Why Oil Dealers Like Fuel Oil Coops
Fuel co-ops can benefit heating-oil dealers by bringing in customers and making delivery more efficient. Shannon Hill is head of business development for Simply Green Biofuels, in Portsmouth, New Hampshire, which deals exclusively in biofuels. She says, "From a logistical standpoint, we are able to keep our deliveries nice and tight so that we are saving on expenses (fuel, drivers. pay, etc.), and we are able to keep our carbon footprint to a minimum."
Hill says the size of the co-op is an important factor from the company's perspective. "It depends on whether or not the co-op is a group of neighbors or a group of widespread friends, family, or coworkers (where multiple towns are involved). A good rule of thumb is 10 homes on one block, or 10,000 gallons for a widespread co-op -- these are our minimums."
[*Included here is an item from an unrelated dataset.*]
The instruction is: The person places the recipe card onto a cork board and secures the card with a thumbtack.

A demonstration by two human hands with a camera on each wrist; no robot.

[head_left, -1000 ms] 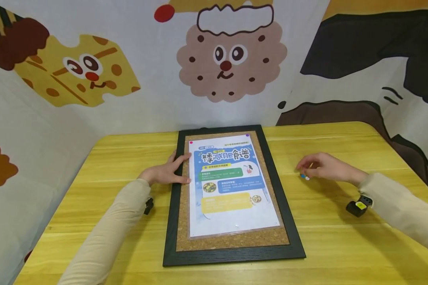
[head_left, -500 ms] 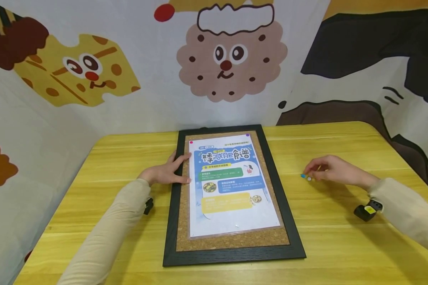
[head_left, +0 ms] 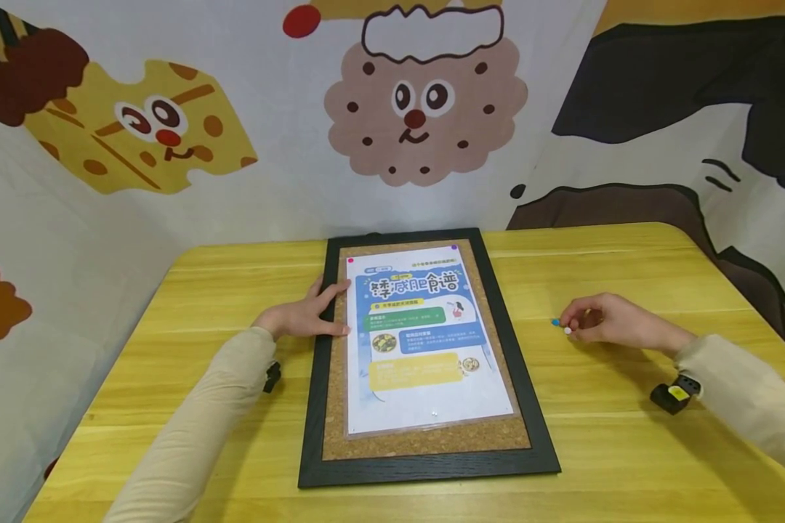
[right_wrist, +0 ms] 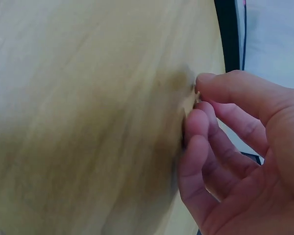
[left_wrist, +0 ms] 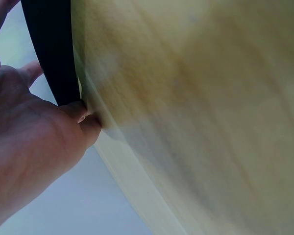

With both dealers and customers bracing for a tighter heating oil market this year, discounts may be affected. Barbara Troxell organized a fuel oil coop of about 50 families in Madbury, New Hampshire. Troxell's dealer is charging 35 cent per gallon for downside price protection. In effect, the price would have to drop more than 35 cents for it to be worthwhile. The company has also reduced the discount on the service contract.
Ed Peter of Dwyer, Inc., a 133-year-old Philadelphia-based dealer, thinks locking in prices can be risky for everyone. "The market price has been like a roller coaster these past two years," he says. "We don't know which way it's going to go this year."
Indeed, during the last two years, the price of heating oil actually dropped in the winter. And recently, the cost of crude oil (on which the cost of heating oil depends), took a dip. The stratospheric prices of the past few years have caused people to use less, which results in decreased demand, which eventually drives the price down.
In the early 1990s, oil heat dealers began using hedging and forward buying to help stabilize prices. "In New England retail dealers buy from terminal operators (suppliers) at various locations, including Canada for northern New England," explains Shane Sweet, president and CEO of the New England Fuel Institute. "Retailers and suppliers can and do use market mechanisms, including 'futures contracts,' and can do so either through their suppliers directly or via a third party that offers management of purchasing contracts."
But, according to the National Oilheat Research Alliance, "Volatility in the market has increased the price of hedges. As a result, few customers are opting for this strategy, which affects both storage and the amount of forward-purchased product."